2. Curtain coater according to claim 1, wherein a second cavity is provided, which discharges the coating medium via the outlet slot as a curtain, and the metering channel is arranged between the first cavity and the second cavity.

3. Curtain coater according to claim 1, wherein the guide channels extend from the first cavity at right angles to the cross flow direction of the coater.

4. Curtain coater according to claim 1, wherein the flow resistances of the guide channels along the discharge width are substantially equal and are at least 1 mWC.

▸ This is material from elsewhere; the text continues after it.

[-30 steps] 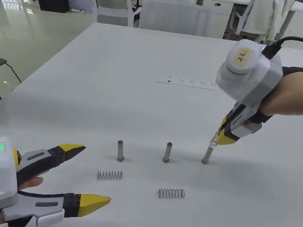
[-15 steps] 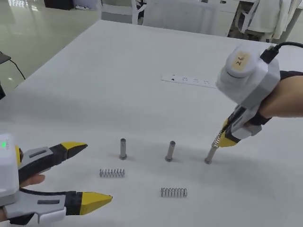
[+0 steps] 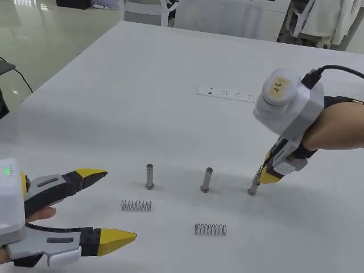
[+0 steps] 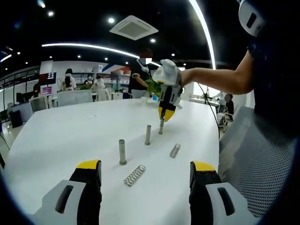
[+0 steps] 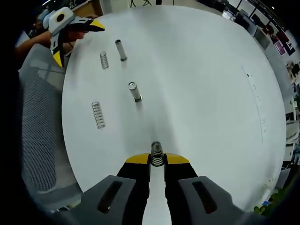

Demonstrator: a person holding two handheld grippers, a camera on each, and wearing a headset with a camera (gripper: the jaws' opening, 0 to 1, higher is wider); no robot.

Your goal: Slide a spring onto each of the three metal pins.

5. Curtain coater according to claim 1, wherein the guide channels are arranged in a line.

6. Curtain coater according to claim 1, wherein the pipe sections of the guide channels have a circular cross section.

7. Curtain coater according to claim 1, wherein the widening angle (αd) of the walls of the diffusers that bound the flow lie below 25°.

8. Curtain coater according to claim 1, wherein the widening angle (αd) of the walls of the respective diffuser that bound the flow is chosen as a function of the volume flow, density and dynamic viscosity of the respective coating medium.

9. Curtain coater according to claim 1, wherein the diffusers have a circular cross section on the inlet side in each case, which changes to a rectangular cross section at the outlet.

10. Curtain coater according to claim 1, wherein the lengths and/or the diameters of the pipe sections and/or the distances between the guide channels are different along the outlet width.

11. Curtain coater according to claim 1, wherein the pipe sections are formed as replaceable inserts.

12. Curtain coater according to claim 11, wherein the inserts have a chamfer and/or a rounded portion on their inlet side.

13. Curtain coater according to claim 1, wherein, in the region of the outlet end of the diffuser, the guide channels have a top width≦0.3 mm.

14. Curtain coater according to claim 1, wherein the guide channels have rounded-off outlet ends.

15. Curtain coater according to claim 1, wherein, in the flow direction, a machine-width chamber adjoins the guide channels as a metering slot and, after that, a second cavity.